The bimonthly series that was meant to repair the damage to the relationships of Thor, Steve Rogers, and Tony Stark came to its end with lots of action and a few lingering questions about its place within the Marvel Universe. In that respect, it's hard to balance the series and its finale taken on its own terms against the other comics featuring these characters that seem to either contradict this series or would have some sort of fall-out from "Avengers Prime." Still, if taken on its own terms, the big action-packed conclusion is just about as thrilling a superhero comic as you're likely to find this month with stellar art by Alan Davis.
Thor leads his two fellow Avengers and an army of creatures from the Nine Realms against Hela in an effort to restore the Nine Realms to their proper state in the aftermath of "Siege." How that meshes with the post-"Siege" "Thor" storyline of Thor rescuing Hela's new Hel in Mephisto's realm is a little hard to figure out, but that's only a concern for those that care. Simply seeing Thor, Captain America, and Iron Man fighting alongside Elves and Orcs, and even a dragon, is a blast, especially with Davis on art. The opening pages get right down to the action and that two-page spread of Hela's forces attacking is amazing in its detail, depicting an army of the dead.

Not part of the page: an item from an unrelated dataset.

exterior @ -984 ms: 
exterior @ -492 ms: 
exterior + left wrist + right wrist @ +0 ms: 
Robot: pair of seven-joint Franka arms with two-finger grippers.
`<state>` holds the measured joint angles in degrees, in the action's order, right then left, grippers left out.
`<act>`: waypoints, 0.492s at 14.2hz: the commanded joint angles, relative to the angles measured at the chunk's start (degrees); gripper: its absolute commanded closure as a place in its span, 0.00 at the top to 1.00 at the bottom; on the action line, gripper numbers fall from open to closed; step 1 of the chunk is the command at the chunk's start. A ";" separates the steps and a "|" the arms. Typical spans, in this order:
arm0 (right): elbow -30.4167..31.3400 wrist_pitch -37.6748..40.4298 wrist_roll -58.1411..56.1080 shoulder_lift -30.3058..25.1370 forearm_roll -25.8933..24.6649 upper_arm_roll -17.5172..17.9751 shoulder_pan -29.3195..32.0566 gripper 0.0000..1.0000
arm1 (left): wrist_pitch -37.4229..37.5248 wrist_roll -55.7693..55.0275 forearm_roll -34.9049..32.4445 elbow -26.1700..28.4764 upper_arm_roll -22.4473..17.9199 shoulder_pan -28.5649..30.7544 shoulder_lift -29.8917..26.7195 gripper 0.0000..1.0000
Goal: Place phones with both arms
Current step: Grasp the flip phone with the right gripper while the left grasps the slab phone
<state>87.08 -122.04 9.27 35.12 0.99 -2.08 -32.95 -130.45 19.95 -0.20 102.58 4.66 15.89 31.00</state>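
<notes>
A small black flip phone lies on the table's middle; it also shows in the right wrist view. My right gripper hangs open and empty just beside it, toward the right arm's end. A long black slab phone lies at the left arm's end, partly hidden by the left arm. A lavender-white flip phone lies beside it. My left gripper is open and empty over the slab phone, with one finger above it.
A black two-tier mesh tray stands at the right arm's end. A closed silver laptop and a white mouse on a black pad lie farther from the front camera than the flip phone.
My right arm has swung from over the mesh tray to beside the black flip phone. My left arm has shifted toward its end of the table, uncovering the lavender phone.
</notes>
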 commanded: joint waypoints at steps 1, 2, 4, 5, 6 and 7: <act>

With so much of this issue devoted to the battle between Hela and Thor's forces, Davis' art carries the issue to a larger degree than in the past. He uses a lot of slanted-panel layouts to create a sense of movement and chaos. There are a lot of characters fighting all at once, but it never becomes so chaotic that you can't tell what's going on. That balance between depicting the chaos and telling a clear story is amazing, partly because Javier Rodriguez makes sure to draw the eye to the focal point of each panel with his colors. He'll use heavy reds to shade background characters, while color the foreground characters a little more fully. It's not simply a blanket wash over the background characters, it's more subtle than that and done in degrees. It's just enough to set the foreground and background apart.
The end of the issue is truncated, wrapping the story, and the emotional rift between the characters, up too quickly. Since repairing the damage done by "Civil War" between Tony and Steve, and Tony and Thor was a priority of the series, the pat 'Now we're friends again!' wrap-up scene that occurs doesn't feel as earned as it's clearly meant to be. Sure, they fought a bad guy together, but if that was enough to fix things, wouldn't defeating Norman Osborn have done the job? It seems like that aspect of the story was cast aside and only returned to because it needed to be touched on. We were never shown the damaged relationships being repaired, we're simply told they have been.
If you read "Avengers Prime" #5 in a vacuum, it works a lot better than if you try to fit it into the Marvel Universe proper. How does Thor go from defeating Hela to defending her new Hel? What effects are there of Steve Rogers cheating on Sharon Carter? Will Thor show guilt for not returning Asgard to its proper place when he had the chance with what's happening in his title at the moment? Best to set those questions aside and just enjoy an entertaining, large scale action comic featuring some gorgeous, dynamic art.